### Exercise
Lines of the material that include the string "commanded" should be returned.

### Exercise data
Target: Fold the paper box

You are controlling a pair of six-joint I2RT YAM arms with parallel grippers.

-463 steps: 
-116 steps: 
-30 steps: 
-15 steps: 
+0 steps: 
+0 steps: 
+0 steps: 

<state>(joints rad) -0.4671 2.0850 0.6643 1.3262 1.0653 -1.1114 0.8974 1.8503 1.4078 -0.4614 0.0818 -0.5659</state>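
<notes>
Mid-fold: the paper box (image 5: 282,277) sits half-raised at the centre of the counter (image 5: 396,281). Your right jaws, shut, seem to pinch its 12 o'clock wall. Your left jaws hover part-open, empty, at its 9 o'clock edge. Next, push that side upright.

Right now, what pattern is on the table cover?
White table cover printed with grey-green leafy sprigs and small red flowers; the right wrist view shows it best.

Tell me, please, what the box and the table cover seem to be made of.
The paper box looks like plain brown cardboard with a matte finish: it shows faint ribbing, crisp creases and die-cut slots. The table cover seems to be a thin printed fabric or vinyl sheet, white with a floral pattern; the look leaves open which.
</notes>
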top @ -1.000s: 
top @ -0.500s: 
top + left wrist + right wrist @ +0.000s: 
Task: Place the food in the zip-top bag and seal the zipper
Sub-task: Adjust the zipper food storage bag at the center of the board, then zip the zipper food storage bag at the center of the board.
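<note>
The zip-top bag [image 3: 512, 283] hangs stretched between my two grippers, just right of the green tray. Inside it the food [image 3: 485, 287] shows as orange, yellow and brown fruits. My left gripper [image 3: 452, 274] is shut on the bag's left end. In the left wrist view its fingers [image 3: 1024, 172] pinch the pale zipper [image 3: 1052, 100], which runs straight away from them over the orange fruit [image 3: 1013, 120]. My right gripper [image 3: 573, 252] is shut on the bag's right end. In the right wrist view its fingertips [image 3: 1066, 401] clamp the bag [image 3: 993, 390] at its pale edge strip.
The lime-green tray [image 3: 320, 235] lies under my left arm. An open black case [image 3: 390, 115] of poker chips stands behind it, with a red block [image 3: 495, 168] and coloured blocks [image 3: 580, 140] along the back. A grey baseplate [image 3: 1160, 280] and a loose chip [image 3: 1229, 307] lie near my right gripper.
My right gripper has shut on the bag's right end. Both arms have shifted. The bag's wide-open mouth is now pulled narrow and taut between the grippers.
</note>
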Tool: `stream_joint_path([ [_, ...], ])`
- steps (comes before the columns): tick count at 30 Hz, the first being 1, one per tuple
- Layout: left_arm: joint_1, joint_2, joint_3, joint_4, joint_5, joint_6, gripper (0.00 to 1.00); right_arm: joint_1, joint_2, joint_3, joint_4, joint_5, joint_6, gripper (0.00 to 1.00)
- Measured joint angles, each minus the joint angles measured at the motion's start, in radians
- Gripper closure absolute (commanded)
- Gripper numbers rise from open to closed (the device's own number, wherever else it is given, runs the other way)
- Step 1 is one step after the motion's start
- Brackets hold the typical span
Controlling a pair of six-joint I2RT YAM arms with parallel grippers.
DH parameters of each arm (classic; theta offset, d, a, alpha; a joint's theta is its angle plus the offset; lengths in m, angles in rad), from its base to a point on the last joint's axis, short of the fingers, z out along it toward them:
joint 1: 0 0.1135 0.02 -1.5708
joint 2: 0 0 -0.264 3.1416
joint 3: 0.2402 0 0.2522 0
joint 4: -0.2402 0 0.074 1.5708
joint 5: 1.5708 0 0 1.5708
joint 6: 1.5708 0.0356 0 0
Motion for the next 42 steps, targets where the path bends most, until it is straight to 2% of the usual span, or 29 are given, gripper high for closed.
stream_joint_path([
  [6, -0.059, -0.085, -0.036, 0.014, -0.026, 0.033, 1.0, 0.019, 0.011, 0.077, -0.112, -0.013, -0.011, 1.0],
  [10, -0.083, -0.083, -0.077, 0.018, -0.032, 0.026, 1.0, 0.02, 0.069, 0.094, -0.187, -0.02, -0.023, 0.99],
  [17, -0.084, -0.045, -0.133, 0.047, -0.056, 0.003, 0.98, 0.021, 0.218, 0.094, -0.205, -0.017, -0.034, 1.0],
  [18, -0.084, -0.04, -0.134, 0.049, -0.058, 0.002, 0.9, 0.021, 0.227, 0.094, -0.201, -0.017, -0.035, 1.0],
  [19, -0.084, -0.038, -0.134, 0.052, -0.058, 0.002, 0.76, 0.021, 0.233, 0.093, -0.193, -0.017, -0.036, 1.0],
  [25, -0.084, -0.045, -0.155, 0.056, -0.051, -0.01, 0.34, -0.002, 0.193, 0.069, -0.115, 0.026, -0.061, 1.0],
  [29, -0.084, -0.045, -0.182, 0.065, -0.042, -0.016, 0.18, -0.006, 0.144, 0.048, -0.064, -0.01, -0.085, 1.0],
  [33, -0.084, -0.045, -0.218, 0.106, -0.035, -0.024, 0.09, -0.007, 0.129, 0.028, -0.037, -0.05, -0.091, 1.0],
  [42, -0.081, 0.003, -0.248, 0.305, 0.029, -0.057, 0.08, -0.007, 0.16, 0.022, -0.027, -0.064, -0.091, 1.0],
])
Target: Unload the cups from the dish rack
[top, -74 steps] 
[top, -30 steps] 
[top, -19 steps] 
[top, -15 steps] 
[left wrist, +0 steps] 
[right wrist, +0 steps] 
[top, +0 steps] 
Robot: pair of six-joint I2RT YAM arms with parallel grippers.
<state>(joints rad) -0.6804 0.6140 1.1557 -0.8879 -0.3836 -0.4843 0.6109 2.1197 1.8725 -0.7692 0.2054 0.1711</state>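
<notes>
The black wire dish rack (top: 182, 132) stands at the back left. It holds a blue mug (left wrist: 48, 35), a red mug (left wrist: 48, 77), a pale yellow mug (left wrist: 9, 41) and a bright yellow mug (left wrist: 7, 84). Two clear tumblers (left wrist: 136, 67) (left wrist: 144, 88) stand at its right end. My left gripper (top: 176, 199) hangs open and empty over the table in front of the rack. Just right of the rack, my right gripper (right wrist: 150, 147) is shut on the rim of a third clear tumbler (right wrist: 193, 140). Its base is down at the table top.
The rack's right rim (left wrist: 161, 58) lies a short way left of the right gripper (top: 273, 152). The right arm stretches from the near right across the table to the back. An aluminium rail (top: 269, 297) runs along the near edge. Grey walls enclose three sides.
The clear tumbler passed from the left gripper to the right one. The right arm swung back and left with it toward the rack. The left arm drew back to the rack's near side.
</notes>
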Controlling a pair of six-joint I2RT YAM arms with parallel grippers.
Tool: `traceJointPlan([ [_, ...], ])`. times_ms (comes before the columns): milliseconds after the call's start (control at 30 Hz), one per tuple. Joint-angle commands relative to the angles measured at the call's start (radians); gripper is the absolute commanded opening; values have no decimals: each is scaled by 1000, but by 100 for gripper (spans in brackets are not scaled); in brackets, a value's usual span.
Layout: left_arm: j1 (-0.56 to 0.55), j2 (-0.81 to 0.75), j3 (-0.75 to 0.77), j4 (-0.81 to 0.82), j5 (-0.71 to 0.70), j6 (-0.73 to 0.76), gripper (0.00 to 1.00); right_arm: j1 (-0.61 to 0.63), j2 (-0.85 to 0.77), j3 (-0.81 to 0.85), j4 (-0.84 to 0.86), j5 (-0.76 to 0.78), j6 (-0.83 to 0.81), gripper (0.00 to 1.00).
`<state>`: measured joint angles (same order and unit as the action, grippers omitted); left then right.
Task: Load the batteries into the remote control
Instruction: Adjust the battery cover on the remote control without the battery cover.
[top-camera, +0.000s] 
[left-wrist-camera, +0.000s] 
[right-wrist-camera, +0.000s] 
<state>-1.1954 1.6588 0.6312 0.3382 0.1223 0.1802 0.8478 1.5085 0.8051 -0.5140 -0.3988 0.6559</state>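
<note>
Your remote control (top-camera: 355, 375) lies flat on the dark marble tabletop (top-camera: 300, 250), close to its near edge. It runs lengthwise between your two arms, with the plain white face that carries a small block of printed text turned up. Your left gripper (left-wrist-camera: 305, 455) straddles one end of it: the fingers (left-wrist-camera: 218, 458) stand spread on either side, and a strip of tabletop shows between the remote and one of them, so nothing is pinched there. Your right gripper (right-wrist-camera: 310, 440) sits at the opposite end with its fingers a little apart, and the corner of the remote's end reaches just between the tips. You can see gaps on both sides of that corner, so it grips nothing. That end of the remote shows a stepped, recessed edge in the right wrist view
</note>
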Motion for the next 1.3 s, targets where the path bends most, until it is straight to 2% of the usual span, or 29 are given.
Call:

### Task output
- Gripper closure absolute (commanded)
Tool: `traceJointPlan([ [_, ...], ])`. times_ms (comes before the columns): milliseconds after the call's start (control at 30 Hz), one per tuple. Joint-angle commands relative to the angles measured at the call's start (radians); gripper is the absolute commanded opening; values have no decimals: each is scaled by 1000, but by 100 for gripper (spans in brackets are not scaled); in brackets, a value's usual span.

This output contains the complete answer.